5.9.18
Regina uses the word “THREAT.” That’s an attention-getter, isn’t it?
A threat is something you don’t ignore. A threat is a hulking guy on a dark street, moving towards you with a purpose. A threat is the smoke detector going off with shocking, ear-shattering suddenness. A threat is something rustling the leaves RIGHT THERE where? THERE I don’t see anything I KNOW WHAT I HEARD I’M LEAVING it’s your backyard, you live here SHUT UP.
I have very definite notions of what a threat is – but Regina, with her training and decades of experience, has a broader definition.
(Regina is my biofeedback counselor at Body Dynamics in Falls Church, VA. I went to her at first because as I drew closer to the first anniversary of my husband’s death, I’d begun to forget things and go mildly crazy; Regina helped. A lot. But I stayed because her insights are like flipping the switch on the Las Vegas strip, and suddenly something dark and a little dull is lit up and flashing and moving and hoochie-coochie girls are doing a razzle-dazzle over the main doorway, and that seems like a USEFUL thing to have happen every Friday, yaknow?)
I was thinking about the concept of a threat because a friend of mine mentioned in passing that he was – as he put it – planning on applying a little 420 in response to a stressful situation. (Or he said something like that; I don’t exactly remember. I’ve always been too much of a nerd to be in the know on pot culture.)

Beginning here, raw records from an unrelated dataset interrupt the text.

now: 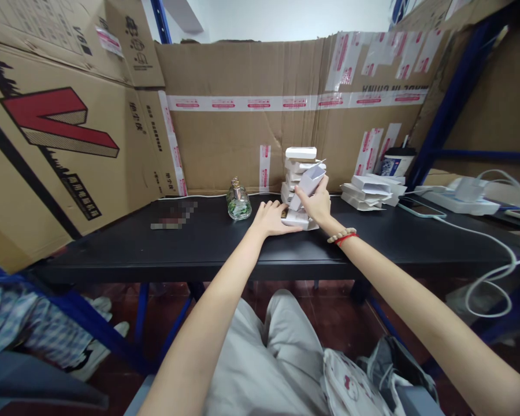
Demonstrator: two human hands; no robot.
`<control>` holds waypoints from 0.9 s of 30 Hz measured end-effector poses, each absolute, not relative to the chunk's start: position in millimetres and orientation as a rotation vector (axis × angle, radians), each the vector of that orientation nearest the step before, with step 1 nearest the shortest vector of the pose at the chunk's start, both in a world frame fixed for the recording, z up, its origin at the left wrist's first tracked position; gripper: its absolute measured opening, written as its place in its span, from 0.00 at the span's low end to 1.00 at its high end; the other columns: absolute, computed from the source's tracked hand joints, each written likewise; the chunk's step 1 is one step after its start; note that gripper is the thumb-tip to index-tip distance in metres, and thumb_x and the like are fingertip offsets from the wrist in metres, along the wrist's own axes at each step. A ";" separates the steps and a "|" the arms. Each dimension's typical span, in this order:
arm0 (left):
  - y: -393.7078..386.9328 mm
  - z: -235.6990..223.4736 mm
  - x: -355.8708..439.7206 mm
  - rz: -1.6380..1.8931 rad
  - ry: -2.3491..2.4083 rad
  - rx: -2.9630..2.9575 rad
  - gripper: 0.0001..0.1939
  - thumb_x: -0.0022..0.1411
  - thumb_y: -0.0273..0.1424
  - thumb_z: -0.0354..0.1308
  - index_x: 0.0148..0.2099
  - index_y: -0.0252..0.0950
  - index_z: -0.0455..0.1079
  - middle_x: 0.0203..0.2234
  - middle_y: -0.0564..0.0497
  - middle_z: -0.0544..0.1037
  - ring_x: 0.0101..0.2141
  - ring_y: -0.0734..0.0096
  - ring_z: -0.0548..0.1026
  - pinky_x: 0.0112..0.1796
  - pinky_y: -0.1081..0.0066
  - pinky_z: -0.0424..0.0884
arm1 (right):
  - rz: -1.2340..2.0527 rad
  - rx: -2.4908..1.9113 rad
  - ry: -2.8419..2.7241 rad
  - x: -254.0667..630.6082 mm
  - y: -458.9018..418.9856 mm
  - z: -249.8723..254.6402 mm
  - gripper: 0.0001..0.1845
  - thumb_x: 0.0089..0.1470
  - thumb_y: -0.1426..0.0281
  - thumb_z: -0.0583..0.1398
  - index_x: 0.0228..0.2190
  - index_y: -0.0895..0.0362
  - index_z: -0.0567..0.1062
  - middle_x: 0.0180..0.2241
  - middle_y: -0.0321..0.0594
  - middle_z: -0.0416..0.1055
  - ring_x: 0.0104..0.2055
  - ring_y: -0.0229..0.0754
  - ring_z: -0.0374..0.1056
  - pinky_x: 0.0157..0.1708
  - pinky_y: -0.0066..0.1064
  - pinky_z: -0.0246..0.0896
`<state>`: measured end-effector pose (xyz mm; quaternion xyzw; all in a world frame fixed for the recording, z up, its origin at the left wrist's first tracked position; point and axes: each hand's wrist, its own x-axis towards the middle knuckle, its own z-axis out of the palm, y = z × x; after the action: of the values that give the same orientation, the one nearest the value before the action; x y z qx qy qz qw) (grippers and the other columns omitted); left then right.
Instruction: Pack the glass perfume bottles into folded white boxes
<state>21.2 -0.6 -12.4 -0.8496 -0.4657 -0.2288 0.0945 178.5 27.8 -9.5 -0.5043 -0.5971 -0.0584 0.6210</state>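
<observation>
My right hand (319,203) is closed around a small white cardboard box (308,184), held tilted, with a flap standing up at its upper end. Just to its left, my left hand (270,219) rests low over the table, thumb along the front and fingers at the far side of another white box (297,218) lying on the tabletop. A small dark and gold patch shows beside the left fingertips, too small to name. Directly behind both hands rises a stack of white boxes (301,153), partly hidden by the held box.
A glass bottle with green decoration (239,202) stands left of my hands on the black table (199,245). To the right are flattened white boxes (366,193), a lidded cup (397,162), a phone (421,209) and a power strip (455,196) with white cables. Cardboard walls (242,69) enclose the back.
</observation>
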 end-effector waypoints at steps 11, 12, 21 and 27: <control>-0.3 -9.1 15.7 -0.723 -1.577 -2.547 0.44 0.43 0.60 0.53 0.58 0.41 0.56 0.52 0.41 0.65 0.52 0.49 0.63 0.51 0.55 0.55 | -0.039 -1.183 -1.363 176.4 18.2 -2.1 0.38 0.40 0.44 0.58 0.45 0.53 0.55 0.38 0.50 0.70 0.39 0.58 0.68 0.37 0.47 0.61; -0.1 -9.0 14.1 -0.719 -1.609 -2.555 0.45 0.43 0.60 0.52 0.59 0.42 0.55 0.52 0.42 0.64 0.52 0.49 0.63 0.51 0.55 0.56 | -0.031 -1.205 -1.360 176.4 17.4 -1.1 0.38 0.40 0.44 0.58 0.45 0.53 0.55 0.38 0.51 0.70 0.39 0.58 0.68 0.38 0.47 0.61; 0.6 -6.9 5.7 -0.663 -1.635 -2.573 0.41 0.44 0.54 0.57 0.57 0.43 0.56 0.50 0.46 0.66 0.51 0.53 0.66 0.48 0.57 0.63 | -0.124 -1.414 -1.281 173.4 7.0 6.5 0.38 0.42 0.47 0.58 0.48 0.57 0.54 0.40 0.51 0.70 0.42 0.57 0.68 0.40 0.45 0.60; -1.1 -5.4 6.0 -0.834 -1.555 -2.551 0.34 0.45 0.54 0.56 0.52 0.45 0.60 0.47 0.50 0.68 0.48 0.58 0.69 0.46 0.61 0.66 | -0.163 -1.396 -1.084 182.0 3.4 12.3 0.39 0.51 0.51 0.51 0.56 0.62 0.45 0.44 0.54 0.68 0.47 0.55 0.66 0.44 0.44 0.58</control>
<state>6.0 -1.1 -5.4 -0.8223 -0.5012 -0.2688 0.0202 182.0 3.4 12.3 -0.6099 -0.4735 -0.0714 0.6315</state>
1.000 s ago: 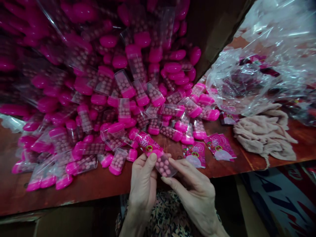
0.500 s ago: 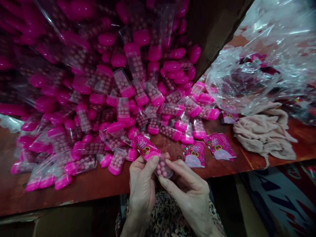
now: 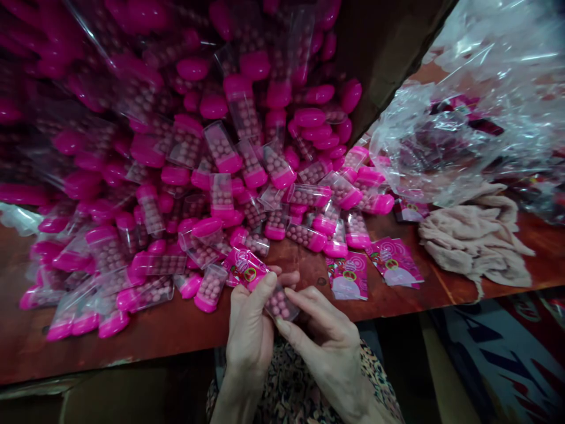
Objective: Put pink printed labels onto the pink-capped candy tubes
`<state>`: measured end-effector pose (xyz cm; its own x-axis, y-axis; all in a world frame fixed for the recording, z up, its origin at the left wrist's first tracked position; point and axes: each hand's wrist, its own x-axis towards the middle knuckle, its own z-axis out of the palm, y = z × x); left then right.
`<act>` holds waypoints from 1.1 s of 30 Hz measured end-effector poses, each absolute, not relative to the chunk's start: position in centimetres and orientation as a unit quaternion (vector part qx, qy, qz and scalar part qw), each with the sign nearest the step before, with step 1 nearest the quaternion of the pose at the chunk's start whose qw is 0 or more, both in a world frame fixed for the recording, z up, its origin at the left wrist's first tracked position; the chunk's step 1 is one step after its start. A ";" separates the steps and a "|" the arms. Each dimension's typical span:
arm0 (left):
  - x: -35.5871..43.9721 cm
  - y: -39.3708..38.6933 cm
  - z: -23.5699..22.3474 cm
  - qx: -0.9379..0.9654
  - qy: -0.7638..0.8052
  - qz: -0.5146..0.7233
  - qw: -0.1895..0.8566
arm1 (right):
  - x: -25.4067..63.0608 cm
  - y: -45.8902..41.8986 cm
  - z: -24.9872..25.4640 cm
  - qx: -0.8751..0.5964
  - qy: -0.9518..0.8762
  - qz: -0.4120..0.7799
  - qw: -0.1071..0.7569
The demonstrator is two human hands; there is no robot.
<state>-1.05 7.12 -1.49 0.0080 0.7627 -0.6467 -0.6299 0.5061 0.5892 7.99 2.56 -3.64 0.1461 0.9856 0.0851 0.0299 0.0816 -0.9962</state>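
Observation:
Between my two hands, a clear plastic tube of pink candy balls (image 3: pixel 279 304) lies tilted near the table's front edge. My left hand (image 3: pixel 252 327) is closed on it, thumb on top, with a pink printed label (image 3: pixel 247 268) sticking out past the thumb over the upper part of the tube. Whether the label is around the tube or only laid against it, I cannot tell. My right hand (image 3: pixel 329 347) pinches the tube's lower end between thumb and fingers. Beyond my hands, a big heap of similar pink-capped candy tubes (image 3: pixel 221 195) spreads over the table.
Flat pink labels lie in two small stacks, one nearer (image 3: pixel 348 277) and one farther right (image 3: pixel 394 262). Beside them are a crumpled beige cloth (image 3: pixel 477 238) and clear plastic bags (image 3: pixel 441 141). A dark box flap (image 3: pixel 388 65) slants above the heap on the reddish-brown table (image 3: pixel 176 330).
Both hands, with the tube and label, have shifted slightly left. The label's visible end now sits lower and farther left. My grip looks about the same.

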 end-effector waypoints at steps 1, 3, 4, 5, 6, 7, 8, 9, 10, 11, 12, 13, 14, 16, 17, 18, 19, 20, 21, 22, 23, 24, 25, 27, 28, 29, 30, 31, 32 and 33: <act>-0.9 7.0 -1.6 0.064 0.497 0.490 0.713 | 8.0 2.5 -3.6 -0.527 -0.495 0.424 0.546; -0.7 6.8 -1.7 0.061 0.481 0.485 0.727 | 8.1 2.4 -3.6 -0.538 -0.497 0.416 0.539; -0.5 6.6 -1.7 0.061 0.474 0.484 0.733 | 8.1 2.4 -3.5 -0.543 -0.492 0.413 0.541; -0.4 6.5 -1.7 0.060 0.468 0.484 0.737 | 8.1 2.4 -3.5 -0.546 -0.485 0.411 0.546; -0.2 6.4 -1.7 0.058 0.462 0.486 0.740 | 8.1 2.5 -3.5 -0.546 -0.478 0.408 0.553; -0.1 6.3 -1.6 0.057 0.456 0.488 0.742 | 8.1 2.5 -3.5 -0.546 -0.472 0.406 0.561; -0.1 6.2 -1.6 0.056 0.451 0.491 0.744 | 8.1 2.6 -3.4 -0.546 -0.465 0.407 0.565; -0.1 6.2 -1.5 0.058 0.446 0.493 0.745 | 8.2 2.7 -3.4 -0.544 -0.460 0.414 0.567; -0.2 6.3 -1.5 0.061 0.443 0.495 0.745 | 8.2 2.7 -3.4 -0.540 -0.455 0.425 0.567; -0.3 6.4 -1.4 0.066 0.439 0.497 0.745 | 8.3 2.8 -3.5 -0.536 -0.449 0.436 0.567; -0.5 6.5 -1.4 0.070 0.438 0.500 0.743 | 8.3 2.9 -3.5 -0.533 -0.443 0.445 0.567; -0.6 6.7 -1.4 0.073 0.441 0.501 0.741 | 8.4 2.9 -3.6 -0.532 -0.437 0.452 0.567; -0.7 6.9 -1.5 0.076 0.446 0.502 0.737 | 8.5 2.9 -3.7 -0.532 -0.432 0.456 0.568; -0.9 7.1 -1.5 0.081 0.463 0.501 0.727 | 8.5 2.9 -3.8 -0.533 -0.426 0.454 0.573; -0.8 7.1 -1.6 0.082 0.472 0.500 0.722 | 8.5 2.9 -3.9 -0.534 -0.425 0.451 0.575; -0.7 7.0 -1.6 0.081 0.479 0.500 0.716 | 8.5 2.9 -3.9 -0.536 -0.425 0.447 0.577; -0.5 6.9 -1.6 0.080 0.485 0.503 0.711 | 8.5 3.0 -3.9 -0.539 -0.425 0.441 0.579; -0.2 6.7 -1.7 0.077 0.488 0.508 0.706 | 8.5 3.0 -3.9 -0.543 -0.423 0.434 0.581; 0.0 6.5 -1.7 0.074 0.490 0.511 0.702 | 8.4 3.1 -3.9 -0.548 -0.419 0.428 0.584; 0.3 6.3 -1.8 0.073 0.491 0.515 0.699 | 8.4 3.1 -3.9 -0.551 -0.410 0.426 0.589; 0.5 6.2 -1.8 0.071 0.491 0.516 0.698 | 8.4 3.2 -3.8 -0.553 -0.397 0.427 0.595; 0.7 6.1 -1.9 0.071 0.492 0.515 0.699 | 8.3 3.3 -3.8 -0.553 -0.381 0.433 0.602; 0.8 6.0 -2.0 0.071 0.492 0.511 0.701 | 8.2 3.3 -3.8 -0.551 -0.361 0.442 0.609; 0.8 6.1 -2.0 0.073 0.495 0.504 0.704 | 8.2 3.5 -3.9 -0.541 -0.324 0.466 0.621; 0.8 6.1 -2.0 0.074 0.496 0.501 0.705 | 8.2 3.5 -3.9 -0.534 -0.310 0.477 0.625; 0.8 6.2 -2.0 0.075 0.496 0.499 0.707 | 8.2 3.6 -3.9 -0.529 -0.300 0.485 0.628; 0.7 6.3 -1.9 0.076 0.494 0.498 0.708 | 8.3 3.6 -3.9 -0.527 -0.292 0.489 0.630; 0.7 6.3 -1.9 0.078 0.491 0.497 0.711 | 8.4 3.7 -3.8 -0.528 -0.290 0.490 0.630; 0.7 6.3 -1.8 0.082 0.488 0.494 0.715 | 8.6 3.7 -3.8 -0.532 -0.292 0.490 0.626; 0.6 6.3 -1.7 0.086 0.484 0.490 0.720 | 8.8 3.7 -3.8 -0.539 -0.298 0.487 0.619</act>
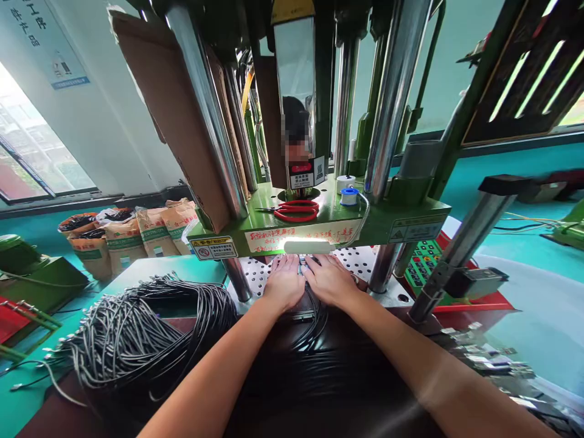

(Jonathan, the dead husband, used to say that in high school, the code was “Is she cool?” That meant – is she likely to hang out in a nearby stand of bamboo and furtively smoke a joint with us? By this definition, I was most certainly NOT cool.)
Where was I? Trapped by parenthetical thoughts…
Right. My friend was going to take the edge off a situation with a puff or two of chemical relaxation.
So I was thinking about stress – about how everyone has a coping mechanism of one kind or another. Maybe you smoke pot or cap off your day with a glass or wine or stein of beer. Maybe you bite your nails or pick at your feet. Maybe you buy containers of Ben and Jerry’s with no intention whatsoever of making it last for more than the twenty minutes it will take to get you home from the grocery store and to the nearest spoon.
Barbara, my genius trainer at Body Dynamics, points out that exercise is an outstanding stress-reliever, and she’s right – but somehow I don’t crave half an hour of cardio as much as I crave potato chips and a good reading lamp when I’m overwhelmed by my day…
I had a point, didn’t I? I did. It was the dawning understanding that Regina would say any response you make to STRESS is actually a response you make to THREAT.
That changes the perception a little, doesn’t it? Responding to a threat is something immediate; you HAVE to do it. But every person on the planet believes – no, knows – that the presence of stress in your life is just something that’s there; like you have to eat every few hours and you’ll need a bathroom eventually and your neck muscles are tired by the end of the day from the tension created by holding back the urge to DECK THAT CREEP WITH A QUICK LEFT TO THE JAW.
We live with stress; we let it build up and we tolerate it… or we THINK we do. But really: Stress is a source of threat, and you have to respond to it. You DO respond to it. Maybe it’s getting mildly buzzed or maybe it’s eating something or maybe it’s staying up far too late because THAT at last is time that YOU control…
… but if you think you’re not responding to the stress in your life, then you’re fooling yourself.
That’s sort of interesting, isn’t it?
“Coping.” The other definition of the word is from carpentry or masonry; it’s the decorative top of a wall. See how much you’re learning?